OBJECTIVE: To objectively evaluate the effect of ankle foot orthotics (AFOs) on functional ambulation in individuals with hemiplegia secondary to stroke using quantifiable outcome measures. DESIGN: With-without repeated measures design. SETTING: Rehabilitation research center. PARTICIPANTS: Eighteen adults with stroke-related hemiplegia 6 months using a prescribed AFO. INTERVENTIONS: Not applicable. MAIN OUTCOME MEASUREMENTS: The distance (m) and velocity (m/s) during the 6-Minute Walk Test (6MWT) and total time (s) and velocity (m/s) during the 25-ft walk (25ftW). Secondary analysis evaluated the 6MWT and 25ftW grouped by the time component of the Ambulatory Index (AI).
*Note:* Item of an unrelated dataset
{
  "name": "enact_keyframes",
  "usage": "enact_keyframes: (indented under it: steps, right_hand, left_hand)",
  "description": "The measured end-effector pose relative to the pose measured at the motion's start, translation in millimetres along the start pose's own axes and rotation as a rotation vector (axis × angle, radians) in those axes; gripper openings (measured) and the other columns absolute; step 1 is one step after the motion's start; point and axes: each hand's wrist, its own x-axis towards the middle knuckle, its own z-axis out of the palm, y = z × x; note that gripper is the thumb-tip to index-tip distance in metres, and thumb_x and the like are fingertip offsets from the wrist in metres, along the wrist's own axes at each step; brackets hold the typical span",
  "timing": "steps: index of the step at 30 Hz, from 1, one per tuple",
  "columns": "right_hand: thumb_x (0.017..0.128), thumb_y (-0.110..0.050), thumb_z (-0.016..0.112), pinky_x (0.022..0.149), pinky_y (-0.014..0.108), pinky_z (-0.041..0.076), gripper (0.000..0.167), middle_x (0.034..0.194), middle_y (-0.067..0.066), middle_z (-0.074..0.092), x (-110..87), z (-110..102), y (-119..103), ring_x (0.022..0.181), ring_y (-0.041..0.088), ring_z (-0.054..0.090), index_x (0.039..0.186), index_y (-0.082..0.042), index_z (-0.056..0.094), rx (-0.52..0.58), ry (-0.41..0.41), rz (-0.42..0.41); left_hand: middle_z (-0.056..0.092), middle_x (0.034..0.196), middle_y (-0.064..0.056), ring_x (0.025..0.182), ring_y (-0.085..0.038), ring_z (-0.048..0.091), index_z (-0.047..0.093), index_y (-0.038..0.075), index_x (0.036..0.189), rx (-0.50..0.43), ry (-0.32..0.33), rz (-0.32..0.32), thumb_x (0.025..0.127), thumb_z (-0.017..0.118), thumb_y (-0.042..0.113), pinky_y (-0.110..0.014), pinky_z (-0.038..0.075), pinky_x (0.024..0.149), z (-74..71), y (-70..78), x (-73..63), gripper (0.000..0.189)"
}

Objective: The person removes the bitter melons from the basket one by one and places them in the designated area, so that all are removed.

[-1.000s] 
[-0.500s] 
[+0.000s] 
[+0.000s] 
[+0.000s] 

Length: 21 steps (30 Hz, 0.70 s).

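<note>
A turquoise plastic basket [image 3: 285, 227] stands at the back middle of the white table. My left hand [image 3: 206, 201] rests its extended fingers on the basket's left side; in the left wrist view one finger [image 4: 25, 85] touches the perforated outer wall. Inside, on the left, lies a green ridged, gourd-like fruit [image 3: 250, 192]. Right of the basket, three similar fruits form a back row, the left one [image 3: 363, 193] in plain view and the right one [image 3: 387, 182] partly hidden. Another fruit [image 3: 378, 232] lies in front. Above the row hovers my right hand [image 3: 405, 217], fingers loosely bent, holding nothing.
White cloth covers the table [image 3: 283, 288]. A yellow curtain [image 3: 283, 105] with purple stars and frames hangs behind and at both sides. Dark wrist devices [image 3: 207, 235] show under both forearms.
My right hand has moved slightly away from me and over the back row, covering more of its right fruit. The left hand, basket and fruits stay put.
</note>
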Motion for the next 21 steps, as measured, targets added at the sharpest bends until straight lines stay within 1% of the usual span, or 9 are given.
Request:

RESULTS: Distance walked during the 6MWT was significantly greater with AFO (228.54 +/- 103.93) than without AFO (197.49 +/- 104.13), P = .002. Time to complete the 25ftW was significantly greater without AFO (21.22 +/- 20.57) than with AFO (15.49 +/- 14.65), P = .010. There was a significant difference in average velocity between the 25ftW and 6MWT during the with AFO condition, P = .010. Secondary analysis grouped by the AI time showed that as level of function decreases, brace effect on functional ambulation increases (Group 3: 25ftW with AFO, P = .040). CONCLUSIONS: AFO usage in hemiplegic stroke patients improves functional ambulation, particularly in individuals with a slower gait velocity. The 25ftW, with and without AFO, may be useful to the patient and clinician when determining the importance of brace utilization. Speed modulation was improved when the AFO was added to the paretic limb, and AI grouping indicated that the AFO was more beneficial in people with a slower gait velocity (>20 seconds for the 25ftW). A more definitive study is needed to more completely address this issue. As an exploratory study, the feasibility of different walking assessments was determined so that future studies can validate which objective measures can be used and easily implemented in clinical settings.